Ah, the dreaded #friendzone. There’s nothing worse than having a crush (perhaps of the office variety?) on someone that just doesn’t dig you back… except, of course, when said crush happens to be on someone you’re actually friends with. Then you’re really in for it. Yikes!

But what can you do? Aside from quickly becoming THAT girl or guy (you know, the one that just can’t seem to take a hint) or being the victim in a bad ghosting, or worse, benching sesh, not a whole lot, right?

Wrong. At least according to Psychology Today, who recently published a new two-part study with some surprising facts on how to break down the walls of the friendzone once and for all, and it’s something you’re likely to already be doing: daydreaming. According to the study, those in so-called friendzone situations who tended to imagine how it would be to have the other person reciprocate their feelings began to instigate a curious trend called a “self-fulfilling prophecy.”

According to the first part of the study, which studied 127 platonic, opposite-sex college students, those with a romantic interest in their friend were likely to overestimate the requital of their affections, falsely believing that their friend was just as interested as they were in taking things to the next level.

Confidence played a big role here: Those that truly believed “they were a catch” — that is, folks who knew that they were desirable dates — were far more likely to believe their feelings were requited, regardless of the other party’s actual interest level.

By imagining the other person’s feelings mirrored their own, these same participants were also more likely to behave in a manner they may not otherwise behave, by flirting or being more open and romantically forward.

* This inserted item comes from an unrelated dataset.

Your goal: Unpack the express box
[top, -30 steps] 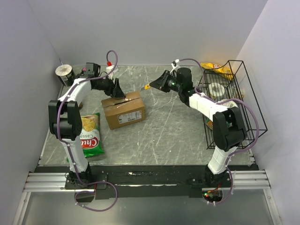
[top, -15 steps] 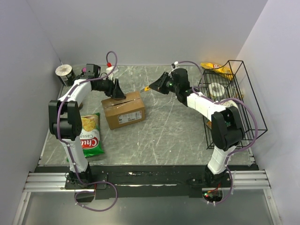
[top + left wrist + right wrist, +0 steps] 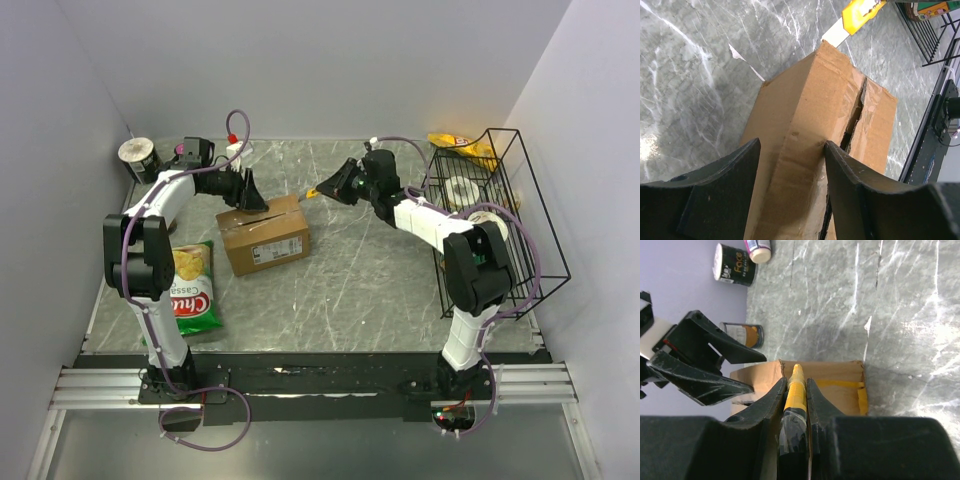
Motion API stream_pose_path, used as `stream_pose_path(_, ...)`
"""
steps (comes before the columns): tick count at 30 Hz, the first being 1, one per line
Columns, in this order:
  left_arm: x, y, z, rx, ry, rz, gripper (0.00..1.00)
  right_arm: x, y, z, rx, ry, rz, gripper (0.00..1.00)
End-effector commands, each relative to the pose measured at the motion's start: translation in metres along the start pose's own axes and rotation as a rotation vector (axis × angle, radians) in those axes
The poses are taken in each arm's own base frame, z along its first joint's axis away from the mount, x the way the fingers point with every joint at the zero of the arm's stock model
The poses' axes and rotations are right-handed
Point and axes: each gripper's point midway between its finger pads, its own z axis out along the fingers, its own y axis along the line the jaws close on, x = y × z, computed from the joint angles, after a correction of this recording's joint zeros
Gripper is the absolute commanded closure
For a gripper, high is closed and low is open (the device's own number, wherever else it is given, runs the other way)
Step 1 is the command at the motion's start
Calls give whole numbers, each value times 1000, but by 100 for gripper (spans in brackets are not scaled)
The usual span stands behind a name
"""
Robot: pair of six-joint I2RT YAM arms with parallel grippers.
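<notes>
Your right hand has crept closer to the express box, which sits left of centre on the bench. It's clenched on the yellow cutter, blade tip near the box's far end, so the tape cut looks imminent. Your left hand hasn't moved: spread wide astride the box's other end, gripping nothing

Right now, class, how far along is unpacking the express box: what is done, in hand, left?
Done: the seam atop the express box already gapes. In hand: the left tool straddles the box's end; the right tool grips a yellow knife near its far corner. Left: opening the flaps, which lie flat, and emptying it.
</notes>
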Motion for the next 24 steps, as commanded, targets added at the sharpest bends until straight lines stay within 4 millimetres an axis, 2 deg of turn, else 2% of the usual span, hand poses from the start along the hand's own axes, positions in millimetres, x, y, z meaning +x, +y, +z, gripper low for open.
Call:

Interestingly enough, in the second part of the study, which analyzed 102 platonic friend pairs once a week for one month, those being subject to the romantic forwardness of their friends were far more likely to develop an attraction to them over time: but only if they perceived their friend to be a good catch as well.

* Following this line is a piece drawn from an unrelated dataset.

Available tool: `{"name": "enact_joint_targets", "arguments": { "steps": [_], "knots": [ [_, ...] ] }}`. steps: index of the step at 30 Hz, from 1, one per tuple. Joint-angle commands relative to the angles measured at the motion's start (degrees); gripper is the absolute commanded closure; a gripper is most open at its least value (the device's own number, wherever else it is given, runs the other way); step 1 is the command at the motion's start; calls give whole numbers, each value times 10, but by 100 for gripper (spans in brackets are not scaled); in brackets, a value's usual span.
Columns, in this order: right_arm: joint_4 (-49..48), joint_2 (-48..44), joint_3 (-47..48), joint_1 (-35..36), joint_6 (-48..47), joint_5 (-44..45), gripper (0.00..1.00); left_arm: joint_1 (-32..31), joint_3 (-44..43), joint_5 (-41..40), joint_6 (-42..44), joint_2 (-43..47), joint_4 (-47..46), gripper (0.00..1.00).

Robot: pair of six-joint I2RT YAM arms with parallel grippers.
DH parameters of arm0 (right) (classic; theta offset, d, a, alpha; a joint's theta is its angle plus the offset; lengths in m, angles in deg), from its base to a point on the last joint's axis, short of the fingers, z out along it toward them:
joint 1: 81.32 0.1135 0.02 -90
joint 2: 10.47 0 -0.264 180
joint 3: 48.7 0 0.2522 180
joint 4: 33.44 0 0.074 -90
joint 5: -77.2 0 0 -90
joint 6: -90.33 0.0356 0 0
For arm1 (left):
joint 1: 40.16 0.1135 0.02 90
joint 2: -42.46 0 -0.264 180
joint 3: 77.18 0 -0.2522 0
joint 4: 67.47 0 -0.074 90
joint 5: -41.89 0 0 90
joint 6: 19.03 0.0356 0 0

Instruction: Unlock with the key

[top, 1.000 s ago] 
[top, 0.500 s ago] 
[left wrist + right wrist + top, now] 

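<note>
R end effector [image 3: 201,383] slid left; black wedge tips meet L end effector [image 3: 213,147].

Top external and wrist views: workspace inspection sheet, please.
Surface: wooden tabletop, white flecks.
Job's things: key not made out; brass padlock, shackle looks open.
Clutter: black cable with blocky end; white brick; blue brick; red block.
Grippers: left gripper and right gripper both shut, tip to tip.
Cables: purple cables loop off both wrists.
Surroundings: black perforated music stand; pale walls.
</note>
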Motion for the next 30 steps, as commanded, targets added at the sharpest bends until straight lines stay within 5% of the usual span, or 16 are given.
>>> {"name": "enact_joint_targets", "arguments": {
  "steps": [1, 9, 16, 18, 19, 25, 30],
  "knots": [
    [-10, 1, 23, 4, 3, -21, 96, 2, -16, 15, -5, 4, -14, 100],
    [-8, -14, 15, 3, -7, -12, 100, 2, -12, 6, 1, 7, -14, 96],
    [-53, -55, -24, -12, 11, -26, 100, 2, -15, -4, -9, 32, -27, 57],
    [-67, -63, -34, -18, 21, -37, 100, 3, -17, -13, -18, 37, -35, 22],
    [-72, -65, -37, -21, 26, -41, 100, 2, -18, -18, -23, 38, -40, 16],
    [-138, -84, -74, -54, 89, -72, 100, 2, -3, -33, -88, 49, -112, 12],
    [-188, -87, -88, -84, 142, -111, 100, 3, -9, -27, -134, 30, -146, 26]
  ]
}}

Huh! We certainly weren’t expecting that. Guess that whole confidence thing really works after all?

While we certainly wouldn’t recommend camping outside your crushes’ window stalker-style or anything, the study’s findings suggest you’re NOT crazy to belt out T-Swift’s “You Belong With Me” on occasion, or even to make a (more subtle!) move. You just may get what you want.

Do these findings give you hope? Let us know over @BritandCo

 (h/t Elite Daily, photos via Getty)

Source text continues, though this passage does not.